Go to content

Appendix – Statistical analysis

Statistical analysis of the test conducted at Original Coffee

A difference-in-difference regression (DiD) was conducted to estimate the effect size and test if the effect of the interventions were statistically significant. Using this approach, difference in the change in the share of reusable cups in the test-cafes relative to the control cafes, is used as the estimate for the effect of the treatment. The results are presented in Table A1.
The estimated DiD treatment effect of the first intervention period (prompt & signs) shows an effect of 6.26 percentage points (pp) compared to the control (CI = [3.53 – 9.00]). The effect is statistically significant on a 1% level.
The estimated DiD treatment effect of the second intervention period (prompt & signs & add-on) shows an effect of 8.33 pp compared to the control (CI = [5.91 – 10.74]). This effect is statistically significant on a 1% level. Testing the effect separated for each intervention the effect measured is still significant on a 1% level, however with varying effect size of (8.05 pp, 4.64 pp, 11.89 pp). This indicates that the interventions had positive effects on the consumption of reusable to-go coffee in the two intervention periods compared to the control.
Two-sample t-tests were conducted to test the effect of each add-on. We compare the mean of the share in the first intervention period (sign & prompt) to the mean of the share in the second intervention period (sign & prompt & add) to identify the effect of the add-on.
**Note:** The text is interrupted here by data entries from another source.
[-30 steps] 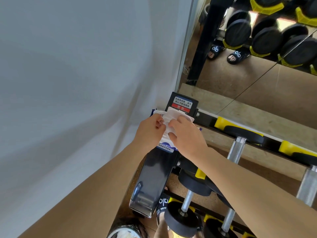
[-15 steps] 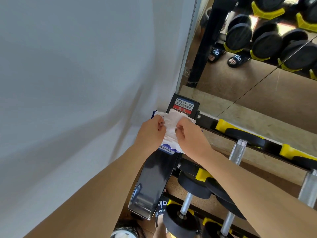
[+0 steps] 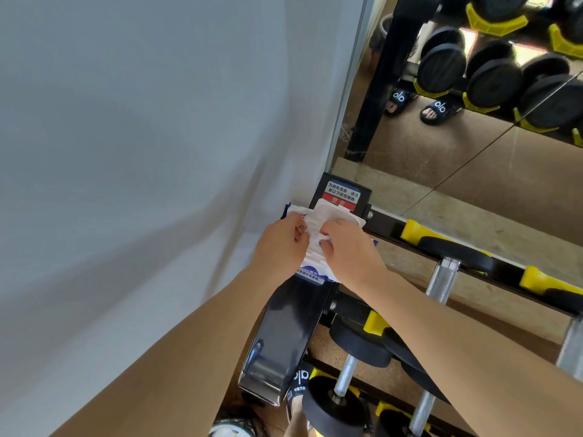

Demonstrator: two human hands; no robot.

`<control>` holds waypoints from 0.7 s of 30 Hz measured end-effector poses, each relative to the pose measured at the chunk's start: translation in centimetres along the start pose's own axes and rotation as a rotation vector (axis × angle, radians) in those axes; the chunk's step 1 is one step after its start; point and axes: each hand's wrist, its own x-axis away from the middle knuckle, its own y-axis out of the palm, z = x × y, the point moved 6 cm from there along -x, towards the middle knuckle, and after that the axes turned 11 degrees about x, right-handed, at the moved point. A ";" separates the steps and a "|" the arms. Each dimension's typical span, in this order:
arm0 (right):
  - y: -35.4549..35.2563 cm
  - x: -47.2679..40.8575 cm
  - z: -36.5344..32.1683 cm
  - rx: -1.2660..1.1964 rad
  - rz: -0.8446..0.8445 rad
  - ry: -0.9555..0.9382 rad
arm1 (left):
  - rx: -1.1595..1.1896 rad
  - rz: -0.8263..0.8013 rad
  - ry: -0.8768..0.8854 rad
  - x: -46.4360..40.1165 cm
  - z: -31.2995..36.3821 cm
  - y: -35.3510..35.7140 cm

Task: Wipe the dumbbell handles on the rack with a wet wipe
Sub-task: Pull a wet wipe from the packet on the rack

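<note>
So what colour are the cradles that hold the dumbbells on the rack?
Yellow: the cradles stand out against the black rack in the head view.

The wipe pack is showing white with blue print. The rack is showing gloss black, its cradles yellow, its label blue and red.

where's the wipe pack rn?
Head view, centre: the wipe pack sits on top of the rack's black end post, held by the left hand while the right hand pinches a wipe.
</note>
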 end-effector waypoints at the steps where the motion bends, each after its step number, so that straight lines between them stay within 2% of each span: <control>1: -0.1 0.0 0.1 -0.034 -0.014 0.002 | 0.000 0.000 -0.001 0.0 0.0 0.0; 9: -0.6 1.0 3.2 -0.585 -0.017 0.273 | 0.016 0.002 -0.013 0.2 0.1 -0.2; 10: -0.5 1.0 3.3 -0.583 -0.016 0.269 | 0.017 -0.002 -0.018 0.2 0.1 -0.1; 16: -0.3 0.7 0.5 -0.093 0.017 -0.027 | 0.005 -0.006 -0.020 0.0 0.1 0.1; 18: -0.3 0.4 0.1 0.006 0.054 -0.016 | -0.002 -0.004 -0.018 -0.1 0.1 0.1; 21: -0.6 0.0 0.0 -0.041 0.080 0.044 | 0.005 0.007 -0.019 0.0 0.1 0.1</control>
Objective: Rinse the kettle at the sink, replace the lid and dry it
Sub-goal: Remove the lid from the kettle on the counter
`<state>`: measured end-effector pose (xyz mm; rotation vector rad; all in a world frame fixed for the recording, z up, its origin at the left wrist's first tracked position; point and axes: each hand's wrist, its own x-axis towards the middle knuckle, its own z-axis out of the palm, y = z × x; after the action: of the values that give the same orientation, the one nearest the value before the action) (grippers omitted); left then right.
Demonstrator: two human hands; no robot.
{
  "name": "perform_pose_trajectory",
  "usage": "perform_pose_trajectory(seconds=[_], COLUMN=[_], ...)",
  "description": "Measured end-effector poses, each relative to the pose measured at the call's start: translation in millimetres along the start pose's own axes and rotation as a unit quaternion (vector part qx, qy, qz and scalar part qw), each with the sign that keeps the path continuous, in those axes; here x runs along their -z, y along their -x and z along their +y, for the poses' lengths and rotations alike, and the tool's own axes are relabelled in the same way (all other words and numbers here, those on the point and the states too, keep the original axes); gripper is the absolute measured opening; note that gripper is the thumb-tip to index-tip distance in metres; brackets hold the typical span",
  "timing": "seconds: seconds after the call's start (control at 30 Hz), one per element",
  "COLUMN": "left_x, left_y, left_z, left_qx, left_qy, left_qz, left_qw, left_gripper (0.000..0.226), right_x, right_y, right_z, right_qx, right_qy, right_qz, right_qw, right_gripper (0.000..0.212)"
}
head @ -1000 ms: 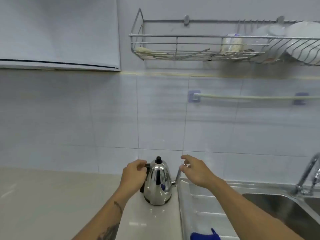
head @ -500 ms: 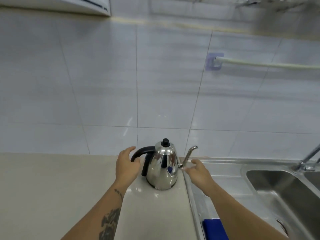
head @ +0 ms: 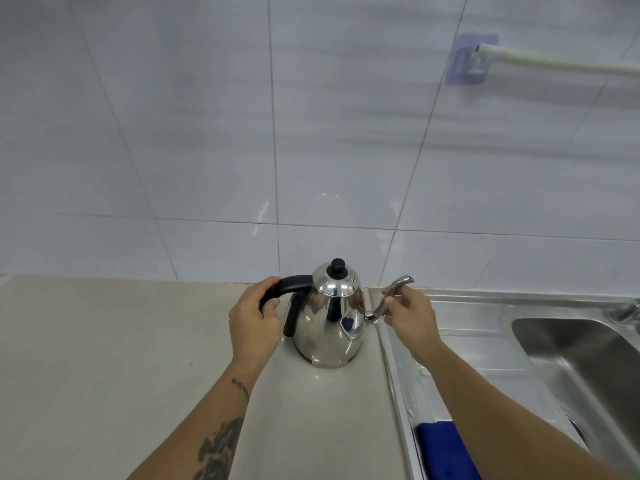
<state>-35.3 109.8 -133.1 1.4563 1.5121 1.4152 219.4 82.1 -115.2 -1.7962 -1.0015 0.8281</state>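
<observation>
While the stainless steel kettle (head: 327, 323) stands upright on the beige countertop (head: 104, 358), just left of the sink unit's metal edge, it is gripped from both sides. The left hand (head: 254, 318) is wrapped around the black handle (head: 289, 292), fingers closed over its top curve. The right hand (head: 410, 313) is pinched on the thin curved spout (head: 389, 296), thumb and fingers closed around its stem.

The lid (head: 336, 280), with its black knob (head: 338, 266), is seated on the kettle. No water is seen running, and whether the kettle's surface is wet cannot be told. The task is judged to be at its very start: the kettle has been taken hold of but not yet lifted, by the look of its base resting flat on the counter.

To the right, the ribbed draining board (head: 467, 341) lies beside the kettle, and the steel sink basin (head: 588, 368) sits further right, with only a trace of the tap (head: 628, 311) visible at the right edge. A blue cloth (head: 445, 452) lies on the near part of the draining board, partly hidden by the right forearm; it is likely meant for drying.

Left to be done, as judged from this view: carrying the kettle to the basin, removing the lid, rinsing, replacing the lid, and drying.
</observation>
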Motion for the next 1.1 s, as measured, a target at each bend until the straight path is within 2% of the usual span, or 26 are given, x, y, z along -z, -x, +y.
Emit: perform_pose_trajectory(seconds=[0.27,0.4,0.53,0.67,0.8,0.97,1.03,1.1], left_x=[31.2,54.5,72.9,82.7,87.0,82.8,79.3,75.3], left_y=[53.1,84.8,109.8,129.4,140.9,135.3,134.4,135.4], left_z=[6.0,6.9,-1.5,-3.5,0.1,7.7,13.3,13.3], left_qx=[-0.002,-0.095,-0.230,-0.276,-0.301,-0.317,-0.339,-0.334], left_qy=[0.030,-0.052,-0.184,-0.254,-0.279,-0.293,-0.290,-0.284], left_qz=[0.001,-0.022,-0.037,-0.046,-0.064,-0.064,-0.072,-0.075], left_qw=[1.000,0.994,0.955,0.926,0.910,0.900,0.892,0.896], left_gripper=[0.042,0.045,0.045,0.049,0.058,0.049,0.048,0.050], right_x=[10.7,20.9,27.2,29.1,27.3,21.7,19.3,16.8], right_y=[61.1,95.4,123.1,142.4,156.5,200.0,218.1,220.1], right_z=[13.8,18.3,28.0,32.8,26.2,12.0,1.5,-13.8], right_qx=[-0.007,-0.002,0.014,0.019,0.012,-0.066,-0.017,0.073], right_qy=[-0.081,-0.092,-0.088,-0.076,-0.037,0.005,0.040,0.058], right_qz=[0.024,0.024,0.029,0.029,0.032,-0.074,-0.103,-0.077], right_qw=[0.996,0.995,0.996,0.996,0.999,0.995,0.994,0.993], right_gripper=[0.020,0.022,0.021,0.019,0.017,0.020,0.022,0.023])
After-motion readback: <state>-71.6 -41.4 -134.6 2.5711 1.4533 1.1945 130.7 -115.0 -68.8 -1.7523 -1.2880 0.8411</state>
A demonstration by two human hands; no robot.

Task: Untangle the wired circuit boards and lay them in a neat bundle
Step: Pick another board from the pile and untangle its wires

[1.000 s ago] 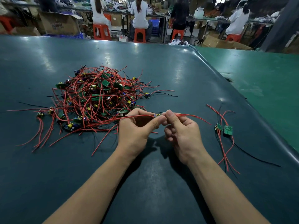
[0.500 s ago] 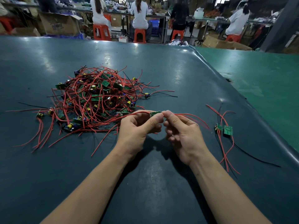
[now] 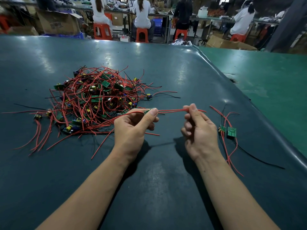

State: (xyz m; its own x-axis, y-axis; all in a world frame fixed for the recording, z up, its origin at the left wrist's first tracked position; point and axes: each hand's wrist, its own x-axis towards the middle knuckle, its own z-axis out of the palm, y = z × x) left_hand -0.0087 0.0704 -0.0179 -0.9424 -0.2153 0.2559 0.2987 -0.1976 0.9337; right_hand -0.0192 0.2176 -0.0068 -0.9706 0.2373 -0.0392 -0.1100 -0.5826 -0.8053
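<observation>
A person sits at a dark teal tabletop (image 3: 166, 67), forearms stretched forward. The left hand (image 3: 132, 128) pinches a small green circuit board (image 3: 148, 111) between thumb and forefinger. The right hand (image 3: 197, 130) pinches the board's red wires (image 3: 171, 111) a little way off, drawing them into a straight line between the two hands, above the tabletop. Behind the left hand lies a big tangled heap (image 3: 98, 100) of boards and red and black wires; more red wires run from the held board back toward it. Just right of the right hand, two finished boards (image 3: 227, 130) lie side by side, wires trailing toward the person. The risk I see: if those trailing wires are caught in the heap, pulling harder could drag other boards along or strain the joints where wire meets board.
</observation>
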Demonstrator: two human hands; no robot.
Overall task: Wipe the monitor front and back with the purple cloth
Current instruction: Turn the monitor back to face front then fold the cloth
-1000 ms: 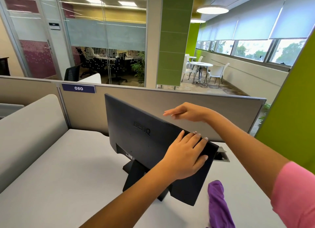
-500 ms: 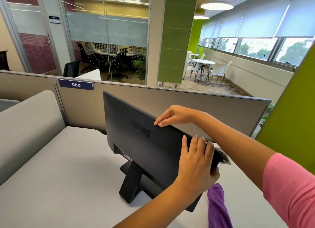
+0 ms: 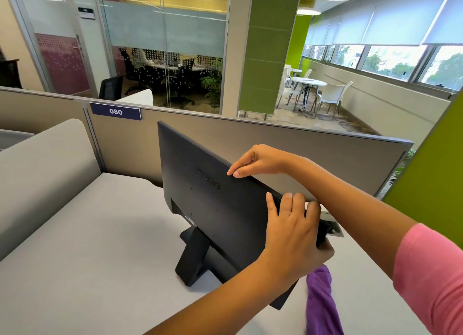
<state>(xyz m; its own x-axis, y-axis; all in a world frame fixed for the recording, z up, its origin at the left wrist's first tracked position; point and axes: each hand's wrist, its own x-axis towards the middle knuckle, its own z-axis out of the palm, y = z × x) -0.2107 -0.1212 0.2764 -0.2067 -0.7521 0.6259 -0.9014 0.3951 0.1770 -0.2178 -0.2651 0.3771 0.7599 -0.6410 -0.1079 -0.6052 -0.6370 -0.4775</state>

This is done separately for each test-café. The estimated effect of the add-ons in both Bredgade and Store Kongensgade was below 2 pp, and not significant. The estimated effect of the add-on in Istedgade (lottery mechanism in the point of purchase) was 6.8 pp compared to the first intervention period. This effect is statistically significant on a 1% level. An overview of the effects can be found in the table below.
By graphical inspection, we identified a few outliers (e.g. the two first days of the first treatment period in BR). In the statistical analyses, outliers were identified by using the Z-score. Observations that differed more than 3 standard deviations from the mean are defined as outliers. We ran the regressions of the dataset without the outliers, and the effects were still statistically significant although the effect size was not as large as when the outliers are in the estimated.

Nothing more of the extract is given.